Touchant, émouvant, vibrant, à la fois réconfortant et dérangeant, Before the Coffee Gets Cold m’a presque fait regretté de ne pas l’avoir lu plus tôt (acheté en 2022, colis reçu en présence de mon petit roi félin). Néanmoins, je pense que le moment où je l’ai lu, le printemps dernier, ne pouvait mieux convenir à cette lecture qui m’a remué le cœur. Au lieu d’un seul récit, c’est une collection d’épisodes avec un fil conducteur : le lieu où ça se déroule, ainsi que les propriétaires et employés du lieu qui jouent un rôle dans chaque épisode, même si ce n’est qu’en filigrane par moment. Ce lieu est un café dans un sous-sol au centre-ville de Tokyo, le Funiculi Funicula, où si on s’assoit à une chaise particulière à une table spécifique et qu’on ait servi un café spécial, on peut remonter le temps. Sauf qu’on retourne dans le temps sans changer d’espace et on ne peut quitter la chaise sur laquelle on est assis. Ainsi, si on veut retrouver quelqu’un dans le passé, il faut qu’elle ait fréquenté ce café pour pouvoir la croiser. Il y a quelques autres règles qui sont expliquées tout au long du récit, avec un rappel des premières règles à chaque nouveau voyage, ce qui peut paraître redondant à ceux qui ont une excellente mémoire. J’avoue que ça a été le cas pour moi, mais ça ne m’a pas gâché mon plaisir de lecture.
Dans ce premier tome de cette série, car il y a plusieurs autres collections d’histoires du même auteur dans le même cadre, différentes thématiques sont traitées dont la maladie dégénérative, le poids de l’héritage filial et des attentes parentales, le deuil, les relations romantiques. J’ai pleuré à chaque histoire, de chaudes larmes qui m’ont fait du bien, parce qu’à travers les traumatismes, les obstacles, les peurs et les doutes, une lumière transperce chaque histoire. Avec les règles de ce café singulier, le voyage dans le temps ne permet pas de corriger le passé, ni d’empêcher un événement de survenir, mais il permet aux voyageurs le temps d’une pause-café d’appréhender le présent autrement en obtenant une nouvelle perspective sur le passé, ou le futur. Le côté dramatique prononcé de chaque épisode éloigne ce livre du pur « feel-good », mais sa lecture m’a tout de même laissé un énorme sentiment de mieux-être parce que chaque épisode m’a rappelé que nous pouvons influencer comment les drames que nous vivons nous définissent. Si nous n’avons pas le moyen d’aller et de venir dans le temps comme bon nous semble physiquement, la mémoire est une voie qui peut nous permettre de voyager dans le temps pour y puiser de nouvelles perspectives sur les événements passés et présents. Et pour le futur, l’imagination peut jouer ce rôle…

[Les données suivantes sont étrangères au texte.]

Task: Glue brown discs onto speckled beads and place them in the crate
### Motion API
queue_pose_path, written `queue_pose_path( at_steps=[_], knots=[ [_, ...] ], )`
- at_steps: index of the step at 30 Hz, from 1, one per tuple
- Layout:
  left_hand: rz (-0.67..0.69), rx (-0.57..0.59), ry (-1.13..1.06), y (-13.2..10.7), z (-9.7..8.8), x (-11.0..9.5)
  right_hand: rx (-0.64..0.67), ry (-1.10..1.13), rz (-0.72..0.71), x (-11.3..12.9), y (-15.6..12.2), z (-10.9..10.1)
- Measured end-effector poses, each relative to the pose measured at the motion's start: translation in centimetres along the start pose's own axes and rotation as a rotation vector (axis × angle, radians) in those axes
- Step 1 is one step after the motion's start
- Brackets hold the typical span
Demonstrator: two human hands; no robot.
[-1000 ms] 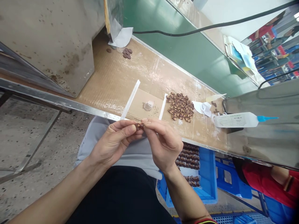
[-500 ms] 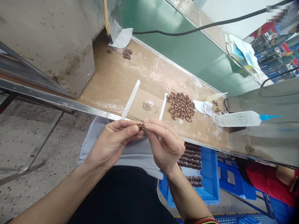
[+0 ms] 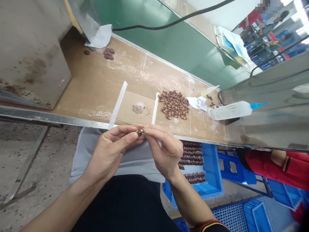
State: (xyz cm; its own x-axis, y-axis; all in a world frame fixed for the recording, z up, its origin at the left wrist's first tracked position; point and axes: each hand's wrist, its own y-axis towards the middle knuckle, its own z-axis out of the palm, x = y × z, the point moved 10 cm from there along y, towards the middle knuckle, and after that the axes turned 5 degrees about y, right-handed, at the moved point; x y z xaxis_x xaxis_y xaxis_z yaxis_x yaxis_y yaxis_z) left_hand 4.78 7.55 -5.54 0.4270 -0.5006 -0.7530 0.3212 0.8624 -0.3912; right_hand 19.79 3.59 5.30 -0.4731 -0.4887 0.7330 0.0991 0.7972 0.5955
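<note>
Small brown part sits pinched between the fingertips of the left hand and right hand, both closed on it above the table edge. A pile of loose parts awaits on the table; finished rows fill the blue bin, so work looks midway.

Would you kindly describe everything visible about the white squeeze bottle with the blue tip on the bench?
The squeeze bottle looks like translucent white plastic with a small printed label and a slim blue nozzle pointing right. It lies on its side at the right end of the brown workbench, its nozzle end against a grey metal housing. White paper scraps lie just left of it. Neither hand touches it.
</note>
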Motion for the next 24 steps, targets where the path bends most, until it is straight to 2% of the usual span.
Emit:
queue_pose_path(
  at_steps=[3, 6, 8, 10, 14, 20, 24],
  knots=[
    [-0.024, 0.018, 0.086, 0.3, 0.1, 0.7, -0.045, -0.153, -0.01, -1.4, -0.4, -3.7],
    [-0.03, -0.015, 0.163, 0.7, -0.9, 1.4, -0.114, -0.406, 0.031, -4.3, -0.8, -9.8],
    [-0.028, -0.032, 0.191, 0.9, -1.5, 1.7, -0.103, -0.571, 0.106, -6.9, -1.3, -13.4],
    [-0.03, -0.036, 0.212, 1.0, -1.8, 1.9, -0.044, -0.67, 0.174, -9.2, -2.0, -15.5],
    [-0.028, -0.041, 0.241, 1.1, -1.8, 2.2, 0.03, -0.705, 0.188, -11.7, -3.8, -15.9],
    [-0.036, -0.047, 0.247, 1.3, -1.8, 2.6, -0.065, -0.791, 0.05, -12.2, -5.7, -15.6],
    [-0.044, -0.059, 0.249, 1.4, -2.0, 2.9, -0.105, -0.766, 0.008, -12.1, -6.1, -15.8]
  ],
)
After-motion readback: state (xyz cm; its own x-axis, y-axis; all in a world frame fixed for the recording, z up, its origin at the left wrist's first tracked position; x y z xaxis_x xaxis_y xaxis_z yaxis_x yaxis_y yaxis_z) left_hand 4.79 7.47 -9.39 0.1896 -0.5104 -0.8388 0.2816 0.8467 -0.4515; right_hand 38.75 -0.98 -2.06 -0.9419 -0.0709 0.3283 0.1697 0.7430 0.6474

J’aimerais suivre ce coup de cœur d’un autre, mais je dois dire que dans ma liste, il y a une quasi déception que je ne veux pas escamoter. Toutefois, cela attendra à la deuxième partie, car comme cela devient un peu long et que je souhaite revenir sur quelques titres de plus, je scinde mes retours en deux parties. La deuxième partie est bien avancée, mais j’ai d’autres sujets que je souhaite aborder sur la Miaougraphie de Clément aussi. J’essaierai de ne pas vous faire attendre longtemps pour la suite, question de ne pas trop étirer votre mémoire à ses limites !
En attendant la suite, dites-moi tout. Est-ce que c’est un thème que vous avez déjà exploré en lecture de votre côré ? Avez-vous des suggestions de titres qui vous ont marqué sur le sujet du temps et des voyages spatio-temporels ? Si vous avez lu les livres ci-dessus, n’hésitez pas à m’en glisser un mot.